*DIRECTIONS*
From the first line to the last, copy the material exactly and leave the pictures out.

*DATASET EXCERPT*
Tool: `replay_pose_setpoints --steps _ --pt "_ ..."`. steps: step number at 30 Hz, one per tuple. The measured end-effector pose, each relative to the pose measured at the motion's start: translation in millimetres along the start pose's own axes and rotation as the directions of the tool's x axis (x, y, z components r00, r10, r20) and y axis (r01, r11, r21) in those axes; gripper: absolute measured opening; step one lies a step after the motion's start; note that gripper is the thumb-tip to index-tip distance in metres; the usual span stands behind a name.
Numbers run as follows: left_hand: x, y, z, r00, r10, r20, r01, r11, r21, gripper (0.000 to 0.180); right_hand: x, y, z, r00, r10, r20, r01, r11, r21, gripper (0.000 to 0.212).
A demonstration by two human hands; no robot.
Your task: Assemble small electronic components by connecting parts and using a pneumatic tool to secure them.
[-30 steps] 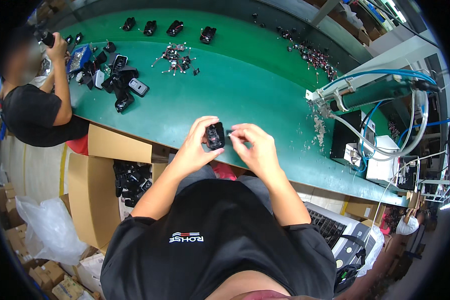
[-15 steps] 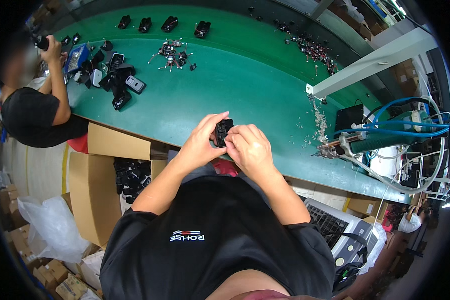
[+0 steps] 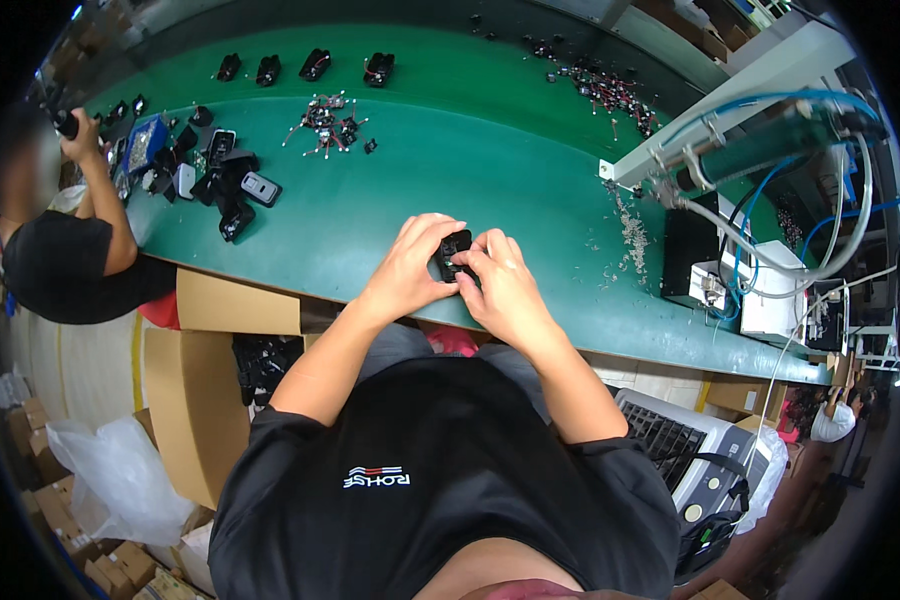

*OUTPUT FOR THIS EXERCISE*
Tool: `replay_pose_setpoints --steps _ --pt "_ ..."`. steps: step number at 30 Hz, one per tuple. The measured end-effector pose, each relative to the pose measured at the motion's start: translation in millimetres along the start pose's own axes and rotation as the directions of the tool's x axis (x, y, z components r00, r10, r20) and y axis (r01, r11, r21) in those axes; gripper: absolute measured opening; step one lies a step after the motion's start; note that gripper is the thumb-tip to index-tip distance in metres; the usual span stands behind a name.
Numbers run as follows: left_hand: x, y, z, r00, r10, r20, r01, r11, r21, gripper (0.000 to 0.180); right_hand: x, y, z, r00, r10, r20, r01, r11, r21, gripper (0.000 to 0.212).
A demonstration by two human hands; no robot.
Your task: Assemble small electronic components by connecting parts and using a pneumatic tool to secure them.
[-30 steps] 
[-15 steps] 
[+0 steps] 

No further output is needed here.